Bapak itu memulai pembicaraan ke sang ibu. “Mau kemana bu?”
“Saya mau menjenguk putri yang baru wisuda pak.” Jawab sang ibu dengan ramah.
Wah...selamat ya bu!! Pasti ibu bangga dong bisa menghantarkan putrinya jadi orang sukses? Kuliah dimana putri ibu?” Tanya sang bapak.
“Dia kuliah di universitas Z pak.”
Woow..hebat banget bu, pasti ibu bangga dong? apalagi kuliahnya di kampus bonafit.” Seloroh sang bapak. “Emang anak ibu berapa?”
“Anak saya tiga pak! Yang wisuda ini anak yang terakhir, trus yang kedua sekarang di Singapura.” Terang sang ibu.
Waah!! Hebat banget ibu..pasti ibu bangga sama mereka berdua? Sukses semua bu!!…Lalu anak yang pertama dimana bu? Pasti lebih sukses lagi?” Cerocos yang bapak yang takjub sama sang ibu
“ Anak yang pertama saya laki-laki pak, sekarang dia di desa..ngurus kebun-kebunnya..dia jadi petani kok pak.” Jelas sang ibu.

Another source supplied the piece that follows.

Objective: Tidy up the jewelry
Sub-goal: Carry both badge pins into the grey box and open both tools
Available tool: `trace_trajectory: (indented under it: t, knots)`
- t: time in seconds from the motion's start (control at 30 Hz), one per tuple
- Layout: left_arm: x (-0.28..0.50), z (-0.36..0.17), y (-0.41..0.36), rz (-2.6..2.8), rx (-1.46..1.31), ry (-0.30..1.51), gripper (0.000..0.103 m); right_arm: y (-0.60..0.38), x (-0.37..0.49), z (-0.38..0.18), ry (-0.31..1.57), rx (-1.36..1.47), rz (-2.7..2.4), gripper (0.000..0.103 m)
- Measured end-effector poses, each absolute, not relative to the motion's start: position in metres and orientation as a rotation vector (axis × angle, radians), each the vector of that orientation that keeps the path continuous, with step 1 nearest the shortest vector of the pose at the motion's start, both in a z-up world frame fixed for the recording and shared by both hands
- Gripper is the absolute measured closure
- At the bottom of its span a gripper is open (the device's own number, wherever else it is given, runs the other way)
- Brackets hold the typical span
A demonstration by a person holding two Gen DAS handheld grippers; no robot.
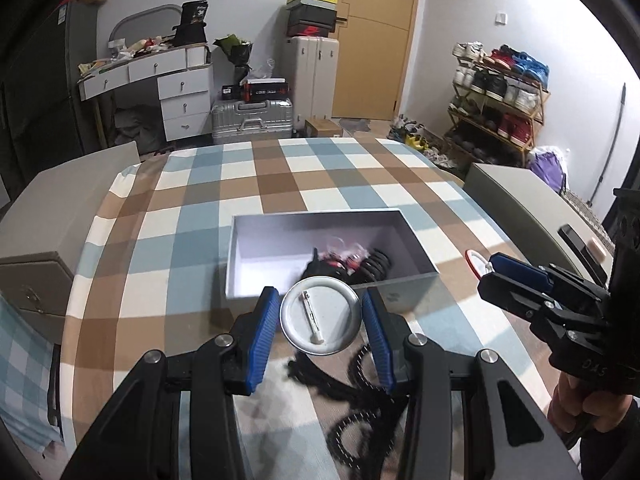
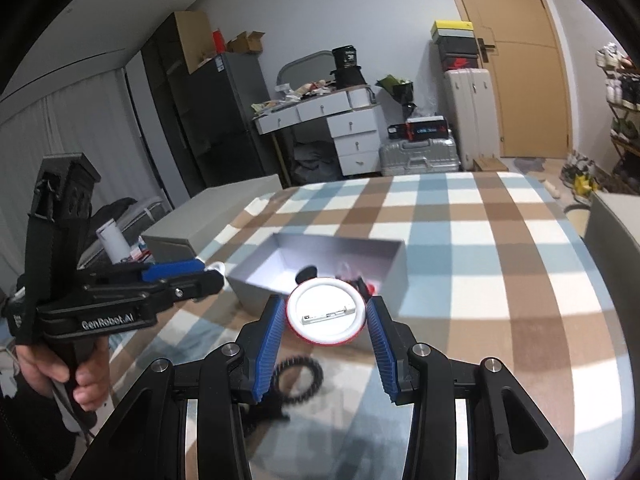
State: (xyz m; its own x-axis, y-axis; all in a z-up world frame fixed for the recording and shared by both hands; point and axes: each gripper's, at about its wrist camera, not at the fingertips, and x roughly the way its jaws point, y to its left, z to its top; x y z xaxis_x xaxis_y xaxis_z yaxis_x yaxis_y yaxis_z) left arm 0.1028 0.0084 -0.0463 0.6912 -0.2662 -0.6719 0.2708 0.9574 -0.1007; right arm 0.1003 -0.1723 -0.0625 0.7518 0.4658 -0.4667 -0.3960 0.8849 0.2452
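Note:
My left gripper (image 1: 320, 292) is shut on a round silver pin badge (image 1: 320, 324), its back with the clasp facing me, held just above the near edge of an open grey box (image 1: 304, 232). Black and red hair accessories (image 1: 348, 264) lie inside the box. At the right edge, my right gripper (image 1: 489, 270) grips a red-rimmed badge (image 1: 474, 262). In the right wrist view my right gripper (image 2: 325, 300) is shut on that white, red-rimmed badge (image 2: 326, 320) in front of the box (image 2: 400, 268). At the left of that view my left gripper (image 2: 212, 271) is seen side-on.
A checked cloth (image 1: 280, 176) covers the table. Black hair ties (image 1: 360, 396) lie on it below the left gripper, and a black spiral tie (image 2: 298, 378) lies under the right one. Grey boxes (image 1: 60, 216) (image 1: 516, 196) flank the table. A hand (image 2: 86, 380) holds the left gripper's handle.

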Motion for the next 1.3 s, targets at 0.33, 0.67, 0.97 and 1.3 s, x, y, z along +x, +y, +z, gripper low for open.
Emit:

“ Loh kok jadi petani bu?” Tanya sang bapak ke heranan dan tidak percaya. “Waah tentunya ibu sangat kecewa dan tidak bangga dengan anak ibu yang pertama ya?” Imbuh sang bapak.
Oooh …jangan salah pak!! Saya lebih bangga pada anak pertama saya daripada adik-adiknya.”
Sang bapak tambah heran lagi, “ Loh kok bisa bu?”
“ Taukah pak, karena anak saya yang pertamalah yang berjuang membiayai adik-adiknya kuliah dan mengangkat derajat mereka, dengan keringatnyalah dia menjadikan adik-adiknya menjadi orang yang sukses.”
Subhanallah.
Ahh.. ternyata sudah malem juga ya..karena aku baru datang dari yogya dengan kondisi kepayahan, akhirnya aku pamit ke mas Wagiran untuk undur diri, mau istirahat dulu.
Itulah sekelumit obrolan kami bersama mas Wagiran yang anaknya gengsi dengan status anak tukang bakso.